▶ [Work to complete] The answer must consist of every line from the data that holds "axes".

++++++++

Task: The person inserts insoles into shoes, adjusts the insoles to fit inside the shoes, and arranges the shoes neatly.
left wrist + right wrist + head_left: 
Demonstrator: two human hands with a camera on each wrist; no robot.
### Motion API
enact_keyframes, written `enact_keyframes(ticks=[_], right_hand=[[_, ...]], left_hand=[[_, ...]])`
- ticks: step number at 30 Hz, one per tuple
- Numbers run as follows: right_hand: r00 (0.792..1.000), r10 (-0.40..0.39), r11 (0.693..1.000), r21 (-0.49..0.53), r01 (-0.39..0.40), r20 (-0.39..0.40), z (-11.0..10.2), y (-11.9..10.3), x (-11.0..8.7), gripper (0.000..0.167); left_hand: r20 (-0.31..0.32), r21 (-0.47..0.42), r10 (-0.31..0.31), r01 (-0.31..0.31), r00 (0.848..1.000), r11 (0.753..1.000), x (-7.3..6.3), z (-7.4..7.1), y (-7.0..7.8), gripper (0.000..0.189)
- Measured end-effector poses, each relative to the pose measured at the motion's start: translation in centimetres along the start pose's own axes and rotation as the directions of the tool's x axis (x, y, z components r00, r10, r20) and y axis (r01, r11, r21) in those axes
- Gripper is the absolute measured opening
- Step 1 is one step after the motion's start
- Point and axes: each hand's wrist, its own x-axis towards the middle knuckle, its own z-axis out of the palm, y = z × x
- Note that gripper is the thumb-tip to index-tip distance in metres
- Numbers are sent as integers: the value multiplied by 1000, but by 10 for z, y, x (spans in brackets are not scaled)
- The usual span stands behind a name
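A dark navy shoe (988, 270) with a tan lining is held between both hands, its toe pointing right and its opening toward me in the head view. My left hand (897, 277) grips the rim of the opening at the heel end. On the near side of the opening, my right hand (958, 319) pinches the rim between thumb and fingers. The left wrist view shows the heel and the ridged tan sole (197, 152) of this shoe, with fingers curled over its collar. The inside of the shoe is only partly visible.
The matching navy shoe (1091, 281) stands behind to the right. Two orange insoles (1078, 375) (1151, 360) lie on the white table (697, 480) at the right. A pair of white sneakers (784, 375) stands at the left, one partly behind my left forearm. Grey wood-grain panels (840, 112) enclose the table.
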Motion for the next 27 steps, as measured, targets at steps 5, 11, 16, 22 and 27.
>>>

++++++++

▶ [Response box]
- Measured end-effector poses, each relative to the pose measured at the motion's start: translation in centimetres along the start pose's own axes and rotation as the directions of the tool's x axis (x, y, z components r00, r10, r20) and y axis (r01, r11, r21) in those axes
- Point and axes: each hand's wrist, its own x-axis towards the middle knuckle, its own z-axis out of the palm, y = z × x

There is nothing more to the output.